Los pacientes con FA necesitan tratamiento anticoagulante para prevenir embolismo cerebral y sistémico. En los SCA o para el intervencionismo coronario se precisa doble antiagregación para prevenir eventos isquémicos (infarto, angina recurrente y trombosis de stent). Por lo tanto, el grupo de pacientes que se presentan con FA y SCA o que tienen FA y necesitan intervencionismo programado tendrán necesidad de ambos tratamientos que es lo que se conoce como triple terapia (TOT). La TOT clásica está integrada por adiro +clopidogrel +AVK. Recientemente se han incorporado los anticoagulantes de acción directa (NACO) por haber demostrado menor riesgo hemorrágico, sobre todo en lo que se refiere a hemorragia cerebral, en comparación con los AVK en el tratamiento de pacientes con FA. La TOT lleva asociada un incremento en el riesgo de sangrado que es mayor cuanto más se mantiene en el tiempo y el sangrado tiene un impacto negativo en el pronóstico. Con el objetivo de reducir el sangrado se han buscado estrategias de doble terapia integrada por un inhibidor P2Y₁₂, (generalmente clopidogrel) y un anticoagulante AVK o NACO y se han comparado con la TOT clásica.  PIONER-Afib y Re-DUAL realizados con rivaroxaban y dabigatran respectivamente ya habían mostrado un menor riesgo de sangrado con el régimen de tratamiento que incluye un P2Y₁₂ y un NACO.

Recientemente se ha publicado el estudio AUGUSTUS, estudio randomizado (con un diseño factorial dos por dos) en el que se compara la seguridad y eficacia de una dosis standard de apixaban con AVK y de aspirina con placebo en pacientes que están recibiendo un P2Y₁₂. Se incluyeron 4614 pacientes con FA y SCA o intervencionismo coronario programado. El objetivo principal fue sangrado mayor o sangrado clínicamente no relevante y el objetivo secundario el compuesto de muerte o hospitalización y de muerte o eventos isquémicos. Los resultados mostraron que los pacientes del grupo de apixaban tuvieron menor incidencia de sangrado que los que recibieron AVK (p <0,001) y además una menor incidencia de muerte y hospitalización que los del grupo de AVK (p =0.002). Los pacientes del grupo de aspirina tuvieron una incidencia de muerte, hospitalización y eventos isquémicos similar a los del grupo placebo. La conclusión fue que en pacientes con FA y SCA o intervencionismo coronario tratados con apixaban y sin aspirina tuvieron menos sangrados y menos hospitalizaciones sin un aumento significativo en la incidencia de eventos isquémicos que los pacientes tratados con AVK y / o aspirina.
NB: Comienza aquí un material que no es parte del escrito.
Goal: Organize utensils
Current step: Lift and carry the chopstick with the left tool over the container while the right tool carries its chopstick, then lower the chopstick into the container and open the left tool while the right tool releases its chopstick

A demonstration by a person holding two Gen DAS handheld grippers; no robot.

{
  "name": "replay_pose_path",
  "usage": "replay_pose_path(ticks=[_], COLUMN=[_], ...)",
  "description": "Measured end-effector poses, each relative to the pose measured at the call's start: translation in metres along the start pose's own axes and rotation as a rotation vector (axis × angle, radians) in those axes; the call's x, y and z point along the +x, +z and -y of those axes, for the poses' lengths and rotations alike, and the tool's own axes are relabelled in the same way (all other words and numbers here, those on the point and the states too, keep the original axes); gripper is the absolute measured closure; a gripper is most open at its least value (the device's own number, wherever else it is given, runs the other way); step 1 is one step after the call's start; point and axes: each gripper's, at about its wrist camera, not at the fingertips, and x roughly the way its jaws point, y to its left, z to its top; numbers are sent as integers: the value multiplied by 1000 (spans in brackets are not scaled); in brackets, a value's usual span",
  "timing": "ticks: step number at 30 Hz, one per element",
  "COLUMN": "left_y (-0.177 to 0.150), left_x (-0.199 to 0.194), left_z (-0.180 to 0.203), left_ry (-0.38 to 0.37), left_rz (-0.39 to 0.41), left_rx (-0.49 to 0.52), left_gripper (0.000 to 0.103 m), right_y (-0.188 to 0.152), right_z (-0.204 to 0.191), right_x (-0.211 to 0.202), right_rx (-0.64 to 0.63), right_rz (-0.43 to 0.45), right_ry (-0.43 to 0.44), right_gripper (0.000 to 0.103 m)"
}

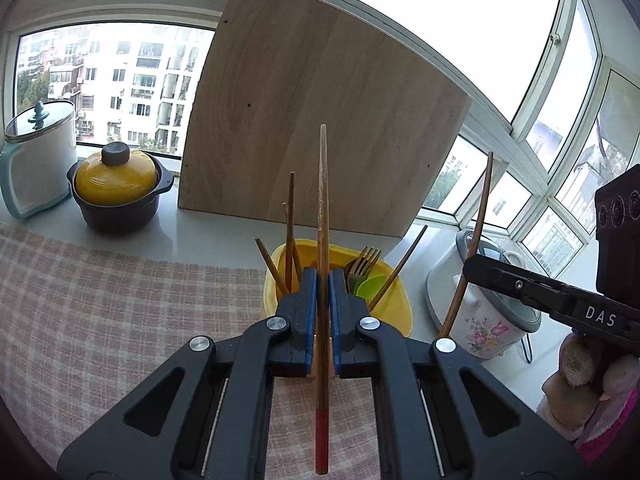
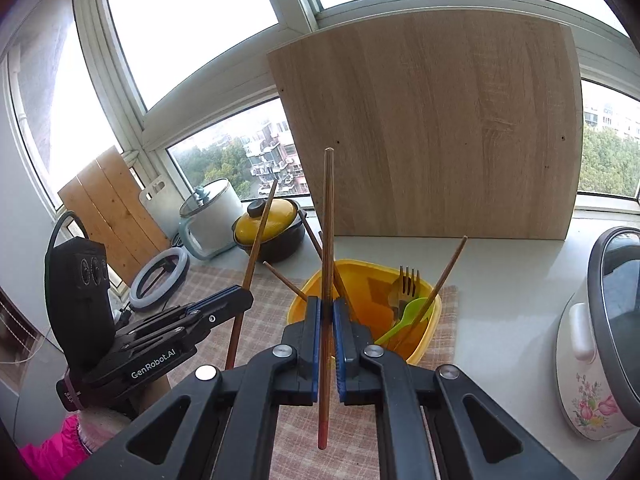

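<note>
A yellow tub (image 1: 400,308) (image 2: 372,276) on the checked cloth holds several wooden chopsticks (image 1: 289,236), a metal fork (image 1: 362,266) (image 2: 406,284) and a green spoon (image 1: 370,286) (image 2: 408,314). My left gripper (image 1: 323,276) is shut on a red-tipped chopstick (image 1: 322,216), held upright just before the tub. My right gripper (image 2: 327,304) is shut on another red-tipped chopstick (image 2: 327,220), also upright near the tub. The right gripper shows in the left wrist view (image 1: 476,264) with its chopstick (image 1: 472,240); the left gripper shows in the right wrist view (image 2: 240,298) with its chopstick (image 2: 254,256).
A wooden board (image 1: 320,120) (image 2: 432,128) leans against the window behind the tub. A yellow-lidded black pot (image 1: 118,188) (image 2: 272,224) and a white pot (image 1: 40,152) (image 2: 212,216) stand at the left. A floral rice cooker (image 1: 480,316) (image 2: 596,340) stands at the right. A ring light (image 2: 160,280) lies at the left.
</note>
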Motion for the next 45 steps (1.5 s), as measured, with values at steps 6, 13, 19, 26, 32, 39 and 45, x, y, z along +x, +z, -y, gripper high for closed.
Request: replay_pose_path(ticks=[6,13,19,26,32,39,45], left_y=[20,34,36,35,29,22,16], left_x=[23,48,65,76,81,80,76], left_z=[8,16,16,15,17,16,15], left_ry=[6,16,34,73,119,116,111], left_rz=[30,68,84,109,134,125,94], left_rx=[10,2,-4,1,18,23,25], left_gripper=[99,99,99,99,99,99,99], right_y=[26,46,49,50,46,40,31], right_z=[10,23,32,39,43,40,39], right_x=[-2,4,17,31,41,51,57], right_rx=[-13,-11,-9,0,5,0,-1], right_rz=[48,82,73,57,38,9,-17], right_ry=[-13,-27,-49,-55,-54,-47,-39], right_gripper=[100,100,100,100,100,100,100])
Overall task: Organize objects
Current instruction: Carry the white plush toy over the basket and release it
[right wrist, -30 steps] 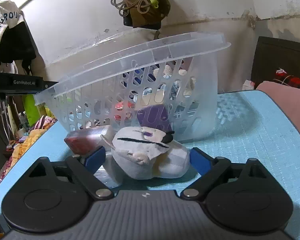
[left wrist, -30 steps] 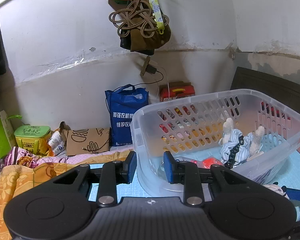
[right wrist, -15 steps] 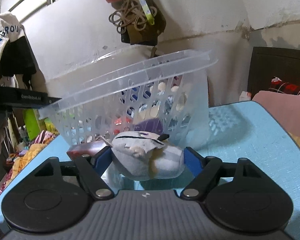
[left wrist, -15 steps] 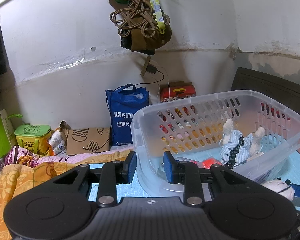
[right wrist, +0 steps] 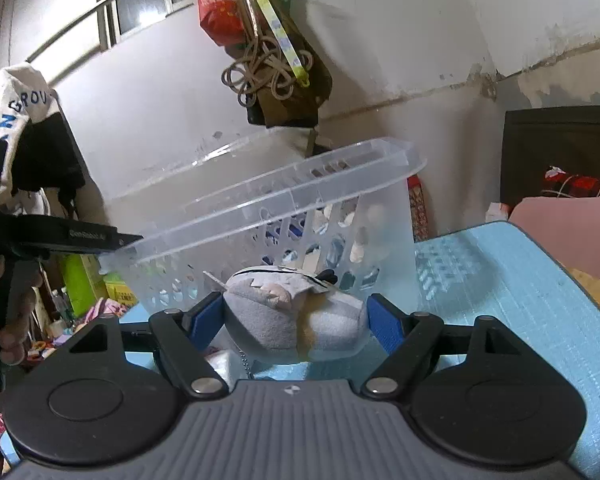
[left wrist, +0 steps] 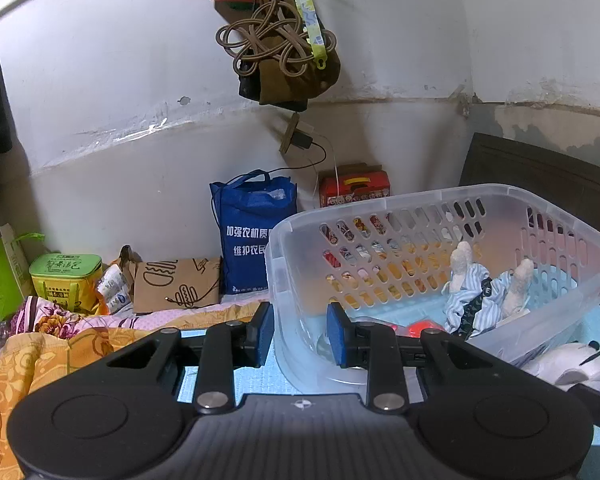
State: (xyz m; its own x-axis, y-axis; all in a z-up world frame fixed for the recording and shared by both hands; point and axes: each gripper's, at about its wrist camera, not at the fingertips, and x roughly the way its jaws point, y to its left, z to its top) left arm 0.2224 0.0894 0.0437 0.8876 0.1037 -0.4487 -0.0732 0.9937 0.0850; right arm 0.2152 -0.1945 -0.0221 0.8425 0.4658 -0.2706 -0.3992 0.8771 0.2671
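My right gripper (right wrist: 296, 316) is clamped on a grey-and-white plush toy (right wrist: 296, 320), both blue pads pressed into its sides, holding it clear of the blue mat (right wrist: 500, 280) just in front of the clear plastic basket (right wrist: 284, 200). My left gripper (left wrist: 300, 334) is narrowed onto the basket's near wall (left wrist: 292, 280), one pad inside and one outside, and the basket sits tilted. Inside it I can see a striped cloth doll (left wrist: 484, 296) and something red (left wrist: 424, 326) on the bottom, while the plush toy shows at the lower right of the left wrist view, outside the basket.
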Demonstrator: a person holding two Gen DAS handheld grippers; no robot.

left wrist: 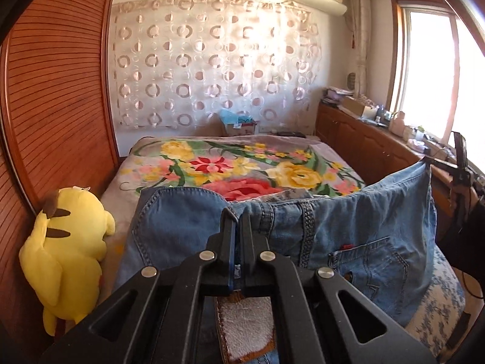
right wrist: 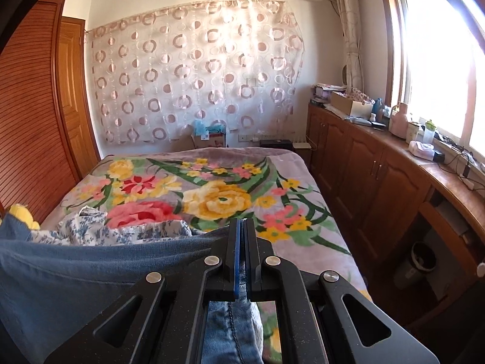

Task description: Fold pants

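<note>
Left fingers (left wrist: 238,221) clenched on the waistband of the pants (left wrist: 348,224), near a belt loop. Right fingers (right wrist: 242,227) clenched on denim too, at the other end of the same top edge; in the left view that corner shows pinched by the right gripper (left wrist: 459,163) at the far right.

Pants hang between the two grips, above the near end of the bed (right wrist: 230,157). Back pocket faces the left camera. Cloth sags a little in the middle; the rest drops below both views, so how much lies on the bed cannot be told. A blue-print cloth (right wrist: 127,227) lies rumpled on the blanket just behind the pants. Yellow plush (left wrist: 66,248) sits against the wardrobe on the left, beside the denim.

Step in hand, likely: lift and spread before the first fold. To do it well:
- keep both grips level, edge taut, no twist
- raise until the legs hang free and straight
- lay down clear of the print cloth and plush
- match seams before letting go
</note>
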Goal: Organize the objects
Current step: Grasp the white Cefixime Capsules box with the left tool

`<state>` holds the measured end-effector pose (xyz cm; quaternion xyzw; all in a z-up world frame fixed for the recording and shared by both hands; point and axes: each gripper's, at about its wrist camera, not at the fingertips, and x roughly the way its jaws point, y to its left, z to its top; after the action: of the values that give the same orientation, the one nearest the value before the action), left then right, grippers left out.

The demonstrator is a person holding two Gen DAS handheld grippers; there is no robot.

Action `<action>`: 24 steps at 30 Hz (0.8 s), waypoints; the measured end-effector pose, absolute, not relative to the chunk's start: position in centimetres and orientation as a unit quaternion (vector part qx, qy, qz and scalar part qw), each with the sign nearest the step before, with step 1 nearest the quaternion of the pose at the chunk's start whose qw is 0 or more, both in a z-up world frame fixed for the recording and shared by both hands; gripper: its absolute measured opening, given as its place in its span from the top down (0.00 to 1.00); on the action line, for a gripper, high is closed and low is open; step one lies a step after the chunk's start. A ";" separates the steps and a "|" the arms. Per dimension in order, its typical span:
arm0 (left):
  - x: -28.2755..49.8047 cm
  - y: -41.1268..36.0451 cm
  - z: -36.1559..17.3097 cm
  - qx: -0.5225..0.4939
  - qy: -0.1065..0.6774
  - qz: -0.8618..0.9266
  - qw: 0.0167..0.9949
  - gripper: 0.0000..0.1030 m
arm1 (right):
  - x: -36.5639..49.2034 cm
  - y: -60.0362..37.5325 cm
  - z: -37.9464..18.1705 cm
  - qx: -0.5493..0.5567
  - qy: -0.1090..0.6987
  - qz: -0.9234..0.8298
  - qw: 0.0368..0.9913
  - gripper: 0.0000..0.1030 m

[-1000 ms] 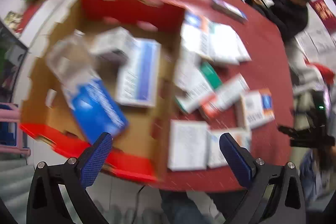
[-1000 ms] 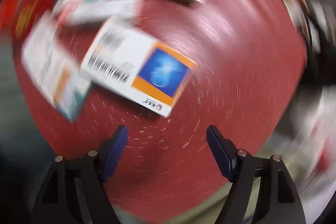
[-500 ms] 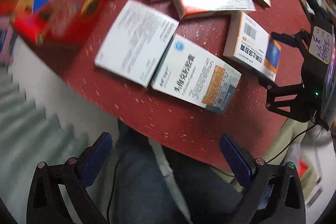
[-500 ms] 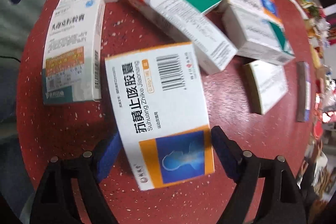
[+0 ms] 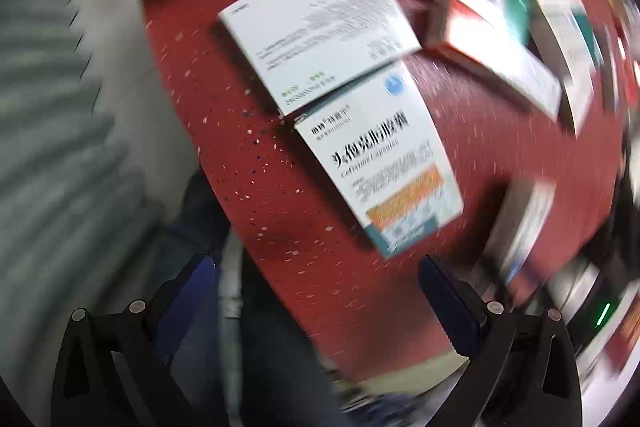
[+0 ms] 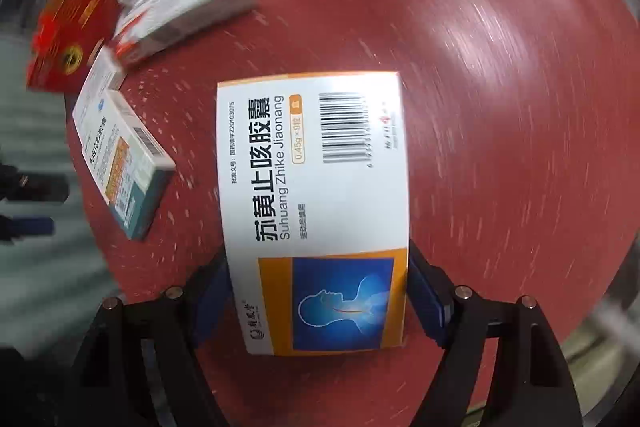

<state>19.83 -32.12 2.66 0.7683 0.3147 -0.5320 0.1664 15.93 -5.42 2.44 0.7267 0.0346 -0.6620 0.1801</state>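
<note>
A white medicine box with an orange band and a blue head picture (image 6: 316,195) sits between the blue pads of my right gripper (image 6: 318,287). Its jaws are closing and the pads touch both long sides of the box, over the red speckled table (image 6: 500,107). My left gripper (image 5: 316,279) is open with nothing in it, at the table's near edge. Just ahead of it lies a white and teal box with an orange patch (image 5: 380,163), and a plain white box (image 5: 320,27) overlaps that one's far end.
Several more medicine boxes are heaped at the far side (image 5: 500,27). A red carton (image 6: 68,27) stands at the table's left end. A person's trouser legs (image 5: 248,347) show below the table edge, with a pale floor to the left.
My right gripper has come down around the orange and white box, which now lies straight between its pads. The left view swung from the red carton to the table's near edge and rolled.
</note>
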 end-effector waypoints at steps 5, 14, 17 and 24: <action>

A el estudio PIONER-Afib se le criticaba entre otras cosas que hubiesen usado dosis más bajas de NACO que las aprobadas para la prevención de ictus en la FA. En el AUGUSTUS se usaron las mismas dosis que en ARISTOTLE (5 mg / 12 horas) y se demostró una menor incidencia de muerte o rehospitalización y una reducción del 50% de la tasa de ictus. Por lo tanto, en pacientes con FA y SCA o intervencionismo programado la dosis de apixaban de 5mg / 12 horas es eficaz y segura y es superior a AVK. Además, si se suprime la aspirina se reduce el riesgo de sangrado sin que lleve parejo un aumento significativo de los eventos isquémicos. Realmente en este estudio no puede afirmarse que al suprimir la aspirina (manteniendo clopidogrel y anticoagulación) aumente significativamente la incidencia de eventos isquémicos (infarto revascularización urgente o trombosis de stent) pero sí que hubo una tendencia a aumentar. El tiempo hasta la inclusión de los pacientes en el estudio fue de 7 días y durante ese tiempo estuvieron recibiendo aspirina. Por tanto, no sabemos cuál sería el efecto si se suprimiese la aspirina desde el principio. En el momento actual no parece aconsejable suspender la aspirina en pacientes con alto riesgo isquémico o con anatomía coronaria compleja, pero sí podríamos justificarlo en caso de pacientes con muy alto riesgo hemorrágico y anatomía coronaria no compleja.